# DATA EXTRACT:
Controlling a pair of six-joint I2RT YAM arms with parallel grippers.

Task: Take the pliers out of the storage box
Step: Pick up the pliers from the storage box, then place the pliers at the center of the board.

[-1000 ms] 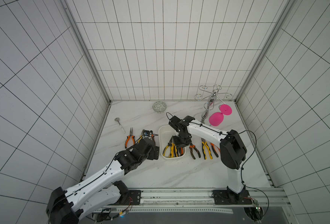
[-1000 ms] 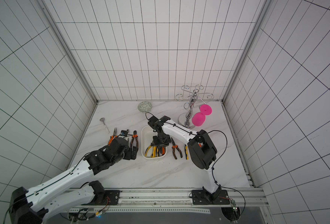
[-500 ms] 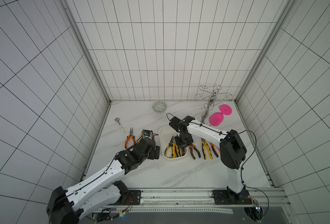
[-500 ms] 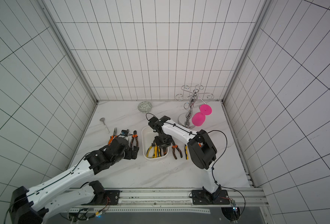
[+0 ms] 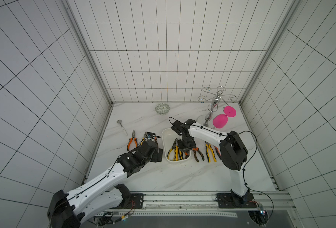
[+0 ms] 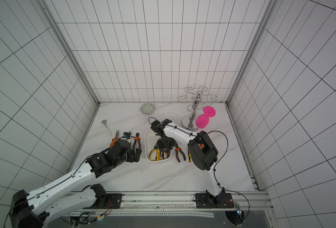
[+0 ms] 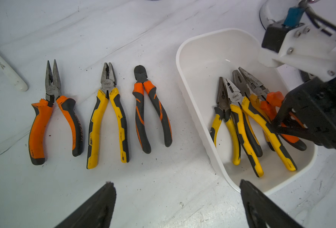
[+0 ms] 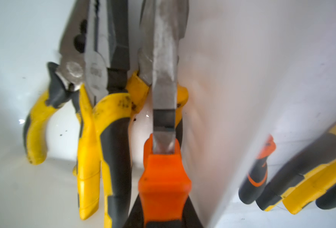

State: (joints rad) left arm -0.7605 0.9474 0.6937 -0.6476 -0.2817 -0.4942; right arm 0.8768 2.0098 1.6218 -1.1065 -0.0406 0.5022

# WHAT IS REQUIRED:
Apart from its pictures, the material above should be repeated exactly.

# SOLUTION FOR THIS TASK:
Controlling a pair of six-joint I2RT YAM arms with parallel grippers.

Task: Take the pliers out of the storage box
Step: Pick up the pliers from the storage box, then place the pliers at the center of the board.

[-1000 ms] 
[-1000 ms] 
[-500 ms] 
[-500 ms] 
[+0 ms] 
[+0 ms] 
[+0 ms] 
[+0 ms] 

State: (joints rad) left arm -0.7605 0.9474 0.6937 -0.6476 -0.2817 -0.4942; right arm 0.8768 2.0098 1.6218 -1.1065 -0.0406 0.5022

This finishes the response to the exercise.